Goal of the exercise
What lines below contain the string "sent"? List them all.

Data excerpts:
___
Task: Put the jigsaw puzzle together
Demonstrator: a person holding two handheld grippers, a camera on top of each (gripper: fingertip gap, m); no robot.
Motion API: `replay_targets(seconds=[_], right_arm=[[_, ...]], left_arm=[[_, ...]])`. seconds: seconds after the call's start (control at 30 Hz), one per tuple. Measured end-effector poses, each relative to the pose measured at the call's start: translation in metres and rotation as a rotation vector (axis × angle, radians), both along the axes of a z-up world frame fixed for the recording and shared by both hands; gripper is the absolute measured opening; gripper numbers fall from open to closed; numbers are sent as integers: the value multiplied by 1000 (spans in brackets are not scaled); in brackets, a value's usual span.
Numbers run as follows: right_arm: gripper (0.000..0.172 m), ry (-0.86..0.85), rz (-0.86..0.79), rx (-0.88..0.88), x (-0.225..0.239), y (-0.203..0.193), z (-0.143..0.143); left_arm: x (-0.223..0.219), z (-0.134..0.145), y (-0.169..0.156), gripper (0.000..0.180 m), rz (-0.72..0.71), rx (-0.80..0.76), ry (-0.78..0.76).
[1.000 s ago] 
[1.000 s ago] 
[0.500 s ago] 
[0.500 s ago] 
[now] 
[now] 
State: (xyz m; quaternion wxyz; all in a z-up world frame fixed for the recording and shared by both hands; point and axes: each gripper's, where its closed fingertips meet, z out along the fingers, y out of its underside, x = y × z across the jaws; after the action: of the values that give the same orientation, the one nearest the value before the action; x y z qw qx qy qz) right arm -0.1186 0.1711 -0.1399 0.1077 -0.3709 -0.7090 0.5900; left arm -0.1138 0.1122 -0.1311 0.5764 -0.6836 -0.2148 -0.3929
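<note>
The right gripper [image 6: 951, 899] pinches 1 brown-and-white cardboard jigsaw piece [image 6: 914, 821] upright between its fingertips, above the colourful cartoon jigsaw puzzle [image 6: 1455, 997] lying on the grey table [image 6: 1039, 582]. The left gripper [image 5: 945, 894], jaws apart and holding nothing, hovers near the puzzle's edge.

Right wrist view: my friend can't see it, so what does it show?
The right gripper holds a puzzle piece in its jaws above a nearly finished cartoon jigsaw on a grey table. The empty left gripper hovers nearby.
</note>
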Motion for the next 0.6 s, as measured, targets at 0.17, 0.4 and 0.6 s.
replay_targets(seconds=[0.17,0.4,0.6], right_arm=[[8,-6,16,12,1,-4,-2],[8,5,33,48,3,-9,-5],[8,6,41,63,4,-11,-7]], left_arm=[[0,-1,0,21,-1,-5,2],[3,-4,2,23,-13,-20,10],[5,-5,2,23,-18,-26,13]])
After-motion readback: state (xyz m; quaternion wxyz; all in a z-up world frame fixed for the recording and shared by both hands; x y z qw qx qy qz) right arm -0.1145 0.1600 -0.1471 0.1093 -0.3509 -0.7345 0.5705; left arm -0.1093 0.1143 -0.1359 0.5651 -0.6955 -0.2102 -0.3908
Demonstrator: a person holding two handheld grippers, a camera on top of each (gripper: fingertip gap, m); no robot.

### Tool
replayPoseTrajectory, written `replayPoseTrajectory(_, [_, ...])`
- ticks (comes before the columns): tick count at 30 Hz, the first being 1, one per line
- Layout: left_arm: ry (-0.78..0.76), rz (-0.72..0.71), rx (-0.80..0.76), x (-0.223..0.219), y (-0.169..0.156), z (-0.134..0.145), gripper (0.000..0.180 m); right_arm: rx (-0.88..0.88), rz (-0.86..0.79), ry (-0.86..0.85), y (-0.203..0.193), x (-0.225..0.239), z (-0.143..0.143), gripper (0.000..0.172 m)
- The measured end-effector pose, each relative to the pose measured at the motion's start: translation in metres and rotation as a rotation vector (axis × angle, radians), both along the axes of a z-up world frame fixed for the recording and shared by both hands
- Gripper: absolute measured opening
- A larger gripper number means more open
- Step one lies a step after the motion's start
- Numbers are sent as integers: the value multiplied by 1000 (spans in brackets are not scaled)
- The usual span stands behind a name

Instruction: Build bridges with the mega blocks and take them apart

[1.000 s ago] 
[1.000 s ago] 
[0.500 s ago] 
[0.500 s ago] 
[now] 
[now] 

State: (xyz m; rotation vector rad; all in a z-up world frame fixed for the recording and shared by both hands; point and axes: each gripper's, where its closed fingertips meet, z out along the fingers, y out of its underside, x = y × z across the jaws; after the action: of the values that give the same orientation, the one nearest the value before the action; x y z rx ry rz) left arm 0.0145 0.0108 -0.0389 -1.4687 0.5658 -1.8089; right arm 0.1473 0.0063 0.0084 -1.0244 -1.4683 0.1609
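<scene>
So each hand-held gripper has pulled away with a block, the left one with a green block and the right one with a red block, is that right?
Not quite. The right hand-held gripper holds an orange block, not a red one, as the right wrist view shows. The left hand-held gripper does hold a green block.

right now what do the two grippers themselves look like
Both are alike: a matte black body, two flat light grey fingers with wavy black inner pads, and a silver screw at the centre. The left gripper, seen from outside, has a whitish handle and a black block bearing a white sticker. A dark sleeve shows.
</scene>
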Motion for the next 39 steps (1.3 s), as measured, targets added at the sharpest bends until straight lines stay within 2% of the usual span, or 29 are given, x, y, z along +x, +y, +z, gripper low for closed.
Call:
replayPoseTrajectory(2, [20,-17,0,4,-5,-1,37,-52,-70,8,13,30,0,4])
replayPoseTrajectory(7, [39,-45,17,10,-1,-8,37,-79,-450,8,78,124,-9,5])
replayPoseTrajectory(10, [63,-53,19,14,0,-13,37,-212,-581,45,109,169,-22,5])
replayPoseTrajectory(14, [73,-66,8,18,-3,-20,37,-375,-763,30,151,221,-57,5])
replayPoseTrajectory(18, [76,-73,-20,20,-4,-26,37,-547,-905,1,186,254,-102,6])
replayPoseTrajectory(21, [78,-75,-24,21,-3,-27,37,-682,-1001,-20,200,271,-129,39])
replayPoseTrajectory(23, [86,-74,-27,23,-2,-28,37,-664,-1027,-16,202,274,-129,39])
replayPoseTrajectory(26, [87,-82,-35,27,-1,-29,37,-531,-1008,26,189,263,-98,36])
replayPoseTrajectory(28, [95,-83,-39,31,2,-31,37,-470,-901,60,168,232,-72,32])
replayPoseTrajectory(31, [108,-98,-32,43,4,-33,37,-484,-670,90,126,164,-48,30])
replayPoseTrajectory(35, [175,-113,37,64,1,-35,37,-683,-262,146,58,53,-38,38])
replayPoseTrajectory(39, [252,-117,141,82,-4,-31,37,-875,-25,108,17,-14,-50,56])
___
Exercise response
Motion API: `replay_targets(seconds=[_], right_arm=[[_, ...]], left_arm=[[_, ...]])`. seconds: seconds after the call's start (control at 30 Hz), one per tuple. Measured end-effector poses, each relative to the pose measured at the call's start: translation in metres and rotation as a rotation vector (axis × angle, radians), both along the axes of a z-up world frame fixed for the recording and shared by both hands; gripper is the absolute measured opening; gripper numbers fall from open to closed; numbers are sent as integers: the value multiplied by 1000 (spans in brackets are not scaled); in brackets, a value's usual span.
- Numbers are sent as integers: the value multiplied by 1000 (spans in brackets are not scaled)

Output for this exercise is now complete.